The tyranny of security is making me feel very insecure. Somehow, every time someone says “for security purposes” they don’t mean my security. It’s never for my protection. It’s always for their protection, at my expense.

For example, it seems like almost every time I open a magazine, read a newspaper, or turn on the TV these days someone is hyper ventilating about the dangers of Identity Theft. They always provide a list of dos and don’ts to protect yourself and maintain the security of your identity. Warning Number One on all these lists; never tell anyone your social security number particularly with your date of birth.

For all the good it does I might as well have my social security number tattooed on my forehead. Every other phone call I make ends up with some total stranger saying ” for security purposes could you provide your social security number, and for good measure your date of birth.” These are never questions where not answering is ever an option. Maybe that’s why I keep remembering all those identity theft warnings. Particularly with the convenience of the Internet, any one with both those items can find out anything and everything about you. Serious hackers can go to work on taking it all away from you.

Recently I called two different banks with questions. Guess what the first thing the clerk on the other end said? “What is your social security number?” “Hey.” I said, “What about my name, my account number, the number of years I have been a customer?” “No.” I was told. “We file everything by social security number.”

How nice and convenient, for identity thieves. I also called a doctor’s office, to make an appointment. What did the receptionist want to know? She wanted my date of birth and my social security number, of course. Without these tidbits no appointment could be made (Actually, I call her a receptionist but she was only another nameless total stranger. For all I know she could have been one of Osama Bin Laden’s wives, or the janitor, or both).

The same dialogue occurs on calls to the phone company, the cell phone company, insurance companies, public utilities and most other businesses. Any day now I expect to be asked for my social security number to get an appointment for a haircut. Of course you also need a social security number to open a bank account. How else could they file accounts except under social security numbers?
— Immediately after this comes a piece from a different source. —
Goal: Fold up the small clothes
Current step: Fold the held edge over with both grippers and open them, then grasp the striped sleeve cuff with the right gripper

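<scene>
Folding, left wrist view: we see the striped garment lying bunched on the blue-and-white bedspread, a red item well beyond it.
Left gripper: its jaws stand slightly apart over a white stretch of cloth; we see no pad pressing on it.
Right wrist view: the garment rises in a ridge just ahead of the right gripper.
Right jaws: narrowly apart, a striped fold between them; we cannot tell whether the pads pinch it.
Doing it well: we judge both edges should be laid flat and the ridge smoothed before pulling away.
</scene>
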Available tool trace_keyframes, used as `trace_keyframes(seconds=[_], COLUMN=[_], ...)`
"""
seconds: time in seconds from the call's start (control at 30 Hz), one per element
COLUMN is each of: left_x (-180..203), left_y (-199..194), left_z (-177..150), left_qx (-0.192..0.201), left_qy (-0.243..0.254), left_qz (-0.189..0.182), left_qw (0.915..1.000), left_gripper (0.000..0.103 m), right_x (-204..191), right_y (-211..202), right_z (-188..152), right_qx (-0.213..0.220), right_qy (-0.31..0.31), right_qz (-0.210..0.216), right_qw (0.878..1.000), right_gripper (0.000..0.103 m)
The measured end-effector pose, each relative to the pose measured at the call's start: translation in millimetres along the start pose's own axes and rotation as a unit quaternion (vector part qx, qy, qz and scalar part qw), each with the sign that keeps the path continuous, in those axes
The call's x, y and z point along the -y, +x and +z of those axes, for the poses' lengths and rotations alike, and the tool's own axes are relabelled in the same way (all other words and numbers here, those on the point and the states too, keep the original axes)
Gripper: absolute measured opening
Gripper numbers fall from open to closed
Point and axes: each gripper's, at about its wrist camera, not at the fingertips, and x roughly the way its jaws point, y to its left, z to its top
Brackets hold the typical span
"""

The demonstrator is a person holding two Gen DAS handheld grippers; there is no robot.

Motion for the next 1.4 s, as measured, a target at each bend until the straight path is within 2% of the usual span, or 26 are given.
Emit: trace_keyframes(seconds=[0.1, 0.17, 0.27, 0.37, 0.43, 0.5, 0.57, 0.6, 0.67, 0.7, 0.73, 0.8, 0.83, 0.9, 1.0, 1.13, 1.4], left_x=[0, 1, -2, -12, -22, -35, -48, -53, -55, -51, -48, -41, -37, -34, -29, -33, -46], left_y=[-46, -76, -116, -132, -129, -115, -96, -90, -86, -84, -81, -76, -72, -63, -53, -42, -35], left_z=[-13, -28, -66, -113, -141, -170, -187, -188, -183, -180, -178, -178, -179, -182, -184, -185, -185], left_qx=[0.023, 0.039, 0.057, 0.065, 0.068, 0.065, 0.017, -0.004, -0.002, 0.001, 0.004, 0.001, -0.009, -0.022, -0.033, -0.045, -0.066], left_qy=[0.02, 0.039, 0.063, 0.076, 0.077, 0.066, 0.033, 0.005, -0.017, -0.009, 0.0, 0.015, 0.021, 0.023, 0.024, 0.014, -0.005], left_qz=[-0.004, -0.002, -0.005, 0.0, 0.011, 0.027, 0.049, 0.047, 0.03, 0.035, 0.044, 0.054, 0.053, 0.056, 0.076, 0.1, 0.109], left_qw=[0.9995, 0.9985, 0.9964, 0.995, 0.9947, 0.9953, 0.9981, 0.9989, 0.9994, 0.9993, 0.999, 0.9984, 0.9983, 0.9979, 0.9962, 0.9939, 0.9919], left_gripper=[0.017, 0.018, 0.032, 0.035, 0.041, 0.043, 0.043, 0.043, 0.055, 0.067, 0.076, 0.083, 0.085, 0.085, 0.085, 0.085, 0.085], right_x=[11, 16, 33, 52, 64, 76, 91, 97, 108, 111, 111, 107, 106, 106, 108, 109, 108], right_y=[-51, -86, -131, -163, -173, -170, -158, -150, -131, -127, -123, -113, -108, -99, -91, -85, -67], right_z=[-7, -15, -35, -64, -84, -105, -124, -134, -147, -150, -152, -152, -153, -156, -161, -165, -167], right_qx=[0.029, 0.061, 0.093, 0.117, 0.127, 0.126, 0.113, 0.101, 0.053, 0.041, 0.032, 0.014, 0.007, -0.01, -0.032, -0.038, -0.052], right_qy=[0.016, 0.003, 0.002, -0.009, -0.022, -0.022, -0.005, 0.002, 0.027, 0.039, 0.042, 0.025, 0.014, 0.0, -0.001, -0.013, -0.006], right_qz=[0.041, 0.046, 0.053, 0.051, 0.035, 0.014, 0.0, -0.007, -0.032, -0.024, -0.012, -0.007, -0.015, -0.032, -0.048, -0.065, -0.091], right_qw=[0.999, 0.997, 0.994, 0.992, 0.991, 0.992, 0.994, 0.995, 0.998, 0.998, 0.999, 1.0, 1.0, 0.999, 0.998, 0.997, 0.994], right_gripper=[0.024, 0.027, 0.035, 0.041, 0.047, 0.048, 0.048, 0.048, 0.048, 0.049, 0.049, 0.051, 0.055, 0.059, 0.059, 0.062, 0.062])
This explains why the guy who parked the Hummer in the fire lane at Walmart or Waldbaums uses a credit card to pay for hair spray and the Hispanic behind him uses hundred dollar bills to buy his groceries. It’s a bitch for illegal aliens to get social security numbers. That also explains the big expos? about the flood of phony Pennsylvania plates, and inspection certificates on cars mysteriously driven by hispanics. Hey, in America, the land of the free, you got two choices- documents or no documents-and the second choice doesn’t count.Your friendly Department of Justice, under Attorney General John Ashcroft, says all this stuff and more is necessary to protect us against terrorism and maintain homeland security. Apparently they haven’t noticed that there are more Hispanics in President Bush’s cabinet than there are in all the branches of Al Qaeda put together.

People don’t risk their lives walking across the Rio Grande and through the desert to become terrorists. They come here to America for the same reason Willie Sutton used to rob banks-because this is where the money is. Some might complain that a few years ago there were a few Puerto Rican terrorists. But they don’t count; they are Americans. Remember? True, a couple of Colombians, one or two Mexicans, may be involved in drugs. But this is another problem strictly Hecho en Estados Unidas, made in America. Nobody gets really rich selling coke to Colombians in Colombia. They ship the stuff north, to gringo land-because this is where the money is.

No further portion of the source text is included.